Her father, coach Richard Williams, participates in many of her grueling daily four-hour training games. He worries that she doesn’t get enough rest.
According to the Huffington Post, Williams writes this off as essentially a “natural high” produced by staying so active and excited about her work. Still, she now puts in extra effort in making sure she rests properly these days, for recovery purposes if nothing else.
A daily routine prioritizes her health
Owaves reports that her routine is mapped out for nearly every waking hour when she’s in full competition mode. After breakfast at 7AM, she goes straight into practice games from 8AM to 12PM.

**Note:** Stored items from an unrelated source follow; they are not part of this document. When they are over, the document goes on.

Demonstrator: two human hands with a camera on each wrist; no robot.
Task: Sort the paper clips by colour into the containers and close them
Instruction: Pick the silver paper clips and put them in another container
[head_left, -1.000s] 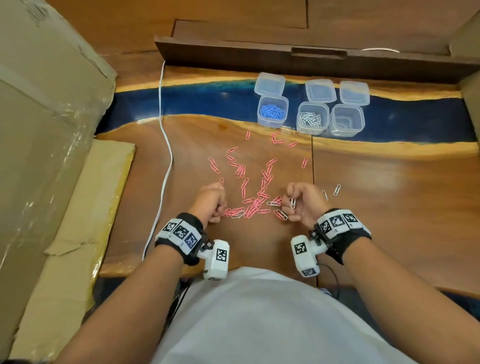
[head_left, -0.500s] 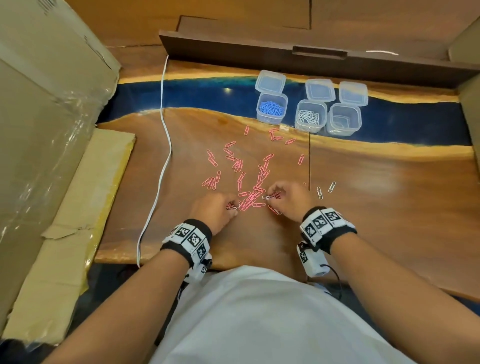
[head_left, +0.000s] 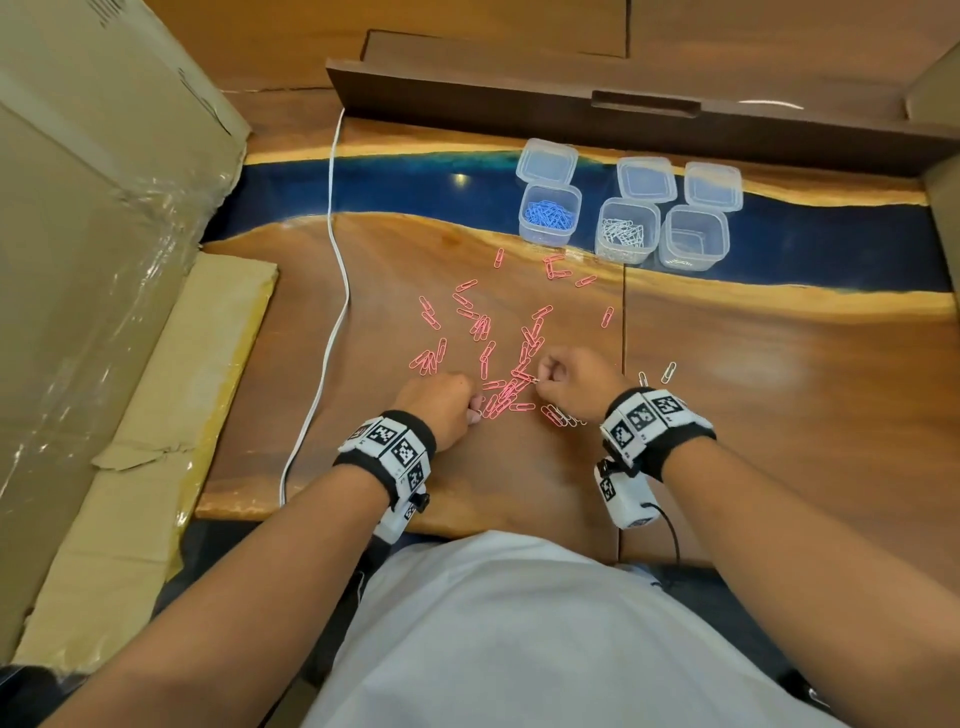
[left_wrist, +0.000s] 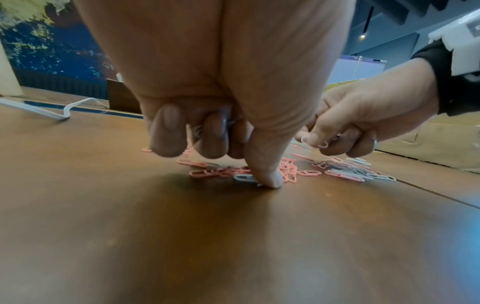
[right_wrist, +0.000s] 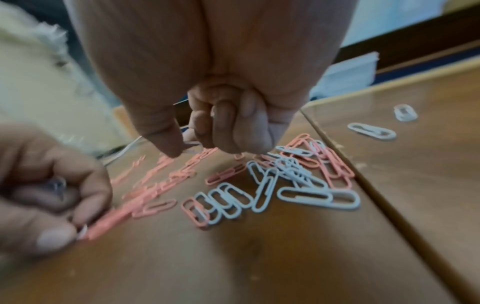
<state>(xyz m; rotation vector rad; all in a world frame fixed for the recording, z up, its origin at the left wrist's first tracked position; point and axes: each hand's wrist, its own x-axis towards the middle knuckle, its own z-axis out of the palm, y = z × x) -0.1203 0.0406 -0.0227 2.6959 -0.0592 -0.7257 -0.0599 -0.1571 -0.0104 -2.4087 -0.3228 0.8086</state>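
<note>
Hands over the scattered pink and white paper clips, three lidless containers beyond at 12 to 1 o'clock.

Left hand (head_left: 439, 402) is clenched around a few clips, thumb tip pressing a white paper clip (left_wrist: 244, 178) to the table (head_left: 779, 395); right hand (head_left: 574, 382) pinches another white clip (right_wrist: 191, 145) between thumb and forefinger, other fingers curled. Pink paper clips (head_left: 483, 327) spread toward 12 o'clock; bare wood lies open at 3 o'clock. A cardboard box (head_left: 78, 234) walls the 9 o'clock side, a white cable (head_left: 337, 270) beside it. The containers hold blue clips (head_left: 549, 213), white clips (head_left: 626, 231), and nothing (head_left: 693, 236), lids (head_left: 647, 179) behind. Wristband markers show no readable writing; the right wrist view is blurred at left.
</note>
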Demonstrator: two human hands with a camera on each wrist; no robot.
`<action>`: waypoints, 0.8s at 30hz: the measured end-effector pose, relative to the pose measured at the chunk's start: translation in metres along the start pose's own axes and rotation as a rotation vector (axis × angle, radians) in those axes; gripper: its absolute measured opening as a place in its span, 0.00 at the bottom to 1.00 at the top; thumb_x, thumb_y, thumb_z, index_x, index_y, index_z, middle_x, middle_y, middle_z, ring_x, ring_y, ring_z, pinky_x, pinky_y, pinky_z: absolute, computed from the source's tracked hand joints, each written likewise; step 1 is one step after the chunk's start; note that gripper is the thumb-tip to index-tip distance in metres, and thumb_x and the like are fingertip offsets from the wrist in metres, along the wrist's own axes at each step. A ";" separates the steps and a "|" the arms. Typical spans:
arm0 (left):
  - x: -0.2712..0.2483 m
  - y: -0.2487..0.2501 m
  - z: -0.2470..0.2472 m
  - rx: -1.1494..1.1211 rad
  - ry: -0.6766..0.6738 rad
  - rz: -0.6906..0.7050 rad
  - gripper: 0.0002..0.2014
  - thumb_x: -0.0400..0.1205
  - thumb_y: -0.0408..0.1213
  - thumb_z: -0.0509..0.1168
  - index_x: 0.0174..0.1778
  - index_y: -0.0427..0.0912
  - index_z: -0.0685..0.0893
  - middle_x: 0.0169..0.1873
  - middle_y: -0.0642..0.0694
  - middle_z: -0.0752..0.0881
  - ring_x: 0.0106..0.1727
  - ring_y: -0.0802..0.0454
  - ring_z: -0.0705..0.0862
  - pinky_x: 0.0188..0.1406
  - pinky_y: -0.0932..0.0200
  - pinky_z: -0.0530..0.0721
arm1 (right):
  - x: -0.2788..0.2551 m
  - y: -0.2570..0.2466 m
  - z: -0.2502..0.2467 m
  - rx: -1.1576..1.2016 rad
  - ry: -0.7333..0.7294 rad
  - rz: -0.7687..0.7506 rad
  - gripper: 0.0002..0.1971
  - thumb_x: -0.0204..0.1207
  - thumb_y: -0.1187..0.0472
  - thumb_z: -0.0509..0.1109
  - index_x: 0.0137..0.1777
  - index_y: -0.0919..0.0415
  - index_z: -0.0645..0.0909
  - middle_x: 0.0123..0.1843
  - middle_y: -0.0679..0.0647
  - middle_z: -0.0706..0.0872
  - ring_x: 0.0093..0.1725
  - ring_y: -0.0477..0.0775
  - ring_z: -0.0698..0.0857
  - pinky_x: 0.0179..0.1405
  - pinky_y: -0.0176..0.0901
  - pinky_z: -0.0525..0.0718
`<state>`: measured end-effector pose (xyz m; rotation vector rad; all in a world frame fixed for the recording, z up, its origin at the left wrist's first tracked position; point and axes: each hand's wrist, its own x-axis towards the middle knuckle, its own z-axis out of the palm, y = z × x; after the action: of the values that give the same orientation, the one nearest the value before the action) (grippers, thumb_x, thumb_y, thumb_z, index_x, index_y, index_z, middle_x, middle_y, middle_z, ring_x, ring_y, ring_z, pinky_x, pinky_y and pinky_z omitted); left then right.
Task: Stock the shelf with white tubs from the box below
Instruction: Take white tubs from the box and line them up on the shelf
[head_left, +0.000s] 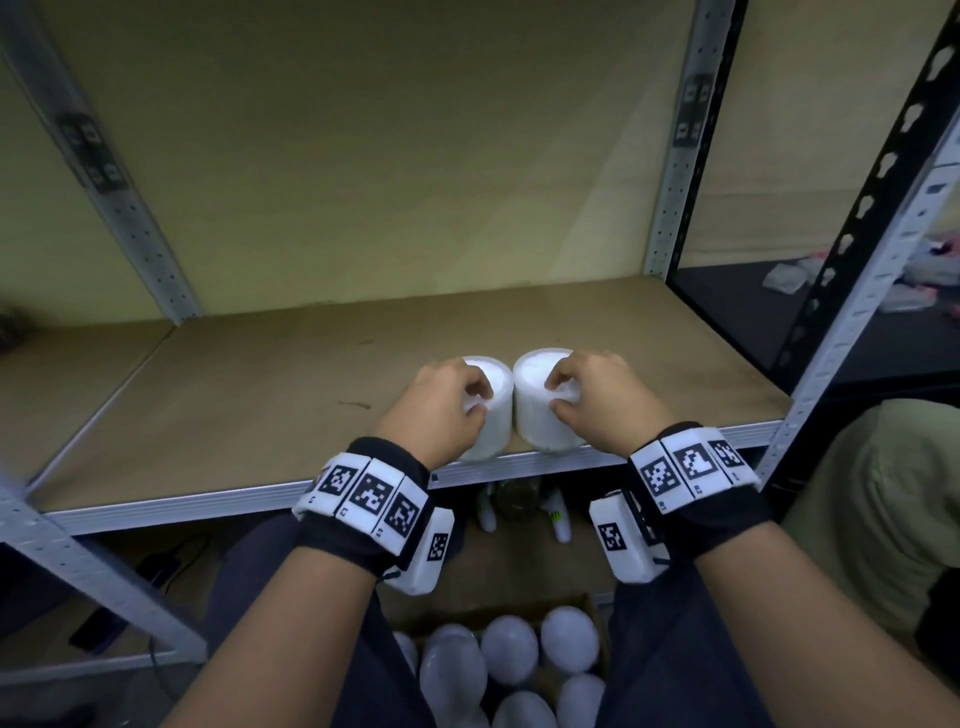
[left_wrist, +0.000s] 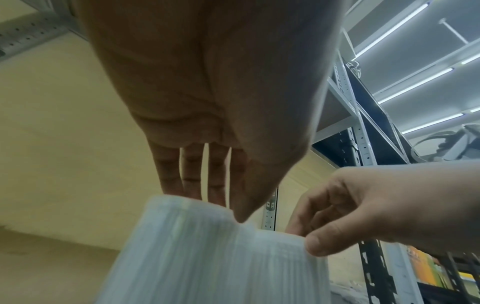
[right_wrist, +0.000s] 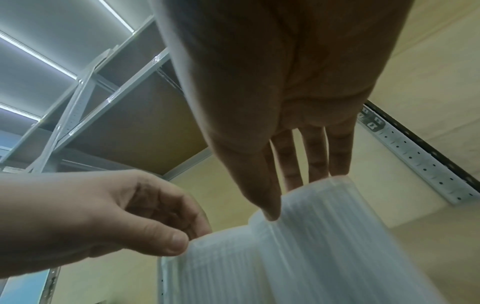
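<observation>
Tubs, two white ones, stand touching at the shelf's (head_left: 208, 395) front edge, centre of the head view. Left of centre, the left hand (head_left: 434, 410) curls its fingers (left_wrist: 192, 170) round the left tub's (head_left: 491, 415) rim; the right hand (head_left: 597, 400) likewise grips the right tub (head_left: 535, 410). Best slide both deeper before letting go. Bottom centre, the box (head_left: 584, 605) holds more.

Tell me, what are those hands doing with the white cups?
A person is stocking a shelf. The left hand grips one ribbed white plastic tub and the right hand grips another ribbed white tub, standing side by side near the front edge of the brown board shelf. More white tubs wait in the cardboard box below.
</observation>
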<state>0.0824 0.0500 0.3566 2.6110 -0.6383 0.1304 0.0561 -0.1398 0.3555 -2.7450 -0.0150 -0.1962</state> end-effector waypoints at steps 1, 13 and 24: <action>0.000 0.001 0.001 0.006 0.010 0.002 0.09 0.81 0.37 0.64 0.55 0.48 0.85 0.56 0.51 0.83 0.58 0.55 0.80 0.52 0.66 0.71 | 0.000 0.000 0.000 -0.004 0.007 0.001 0.13 0.77 0.58 0.69 0.61 0.55 0.84 0.64 0.53 0.84 0.69 0.53 0.76 0.68 0.47 0.77; 0.033 -0.002 0.006 0.022 -0.010 0.021 0.10 0.81 0.36 0.65 0.56 0.49 0.87 0.57 0.49 0.87 0.56 0.53 0.85 0.54 0.63 0.78 | 0.023 0.004 0.002 -0.014 0.058 0.095 0.13 0.77 0.57 0.69 0.60 0.52 0.85 0.61 0.54 0.87 0.60 0.57 0.85 0.59 0.45 0.82; 0.108 -0.003 0.019 0.014 -0.058 0.019 0.12 0.81 0.33 0.66 0.58 0.44 0.87 0.60 0.45 0.87 0.59 0.49 0.85 0.62 0.57 0.82 | 0.090 0.027 -0.001 0.014 0.039 0.182 0.12 0.76 0.60 0.70 0.59 0.56 0.86 0.63 0.56 0.87 0.62 0.59 0.84 0.65 0.49 0.82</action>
<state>0.1798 -0.0012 0.3588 2.6310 -0.6843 0.0659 0.1459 -0.1669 0.3584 -2.7086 0.2425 -0.1972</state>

After a lunch break, she pivots to weight training from 2PM to 4PM. Then she spends an hour each on dance class — replacing her old tissue-damaging running routine — and rehab. She carves out two hours for dinner, then settles into promotional and social media work from 8PM to 12AM, when she finally gets some rest.
Her diet is at once diverse but thoughtfully limited, with red meat a rarity. Her regular diet involves mainly fruits and vegetables, with lots of tacos for her lunch, when she indulges in protein.
Before games, she switches to an endurance-focused diet, with sausages for protein and potatoes for a heavy carb option. She rarely manages to choke down her final meal before a match, however, due to nerves. It takes an intensely maintained diet to keep her power serve so threatening across a long, grueling major.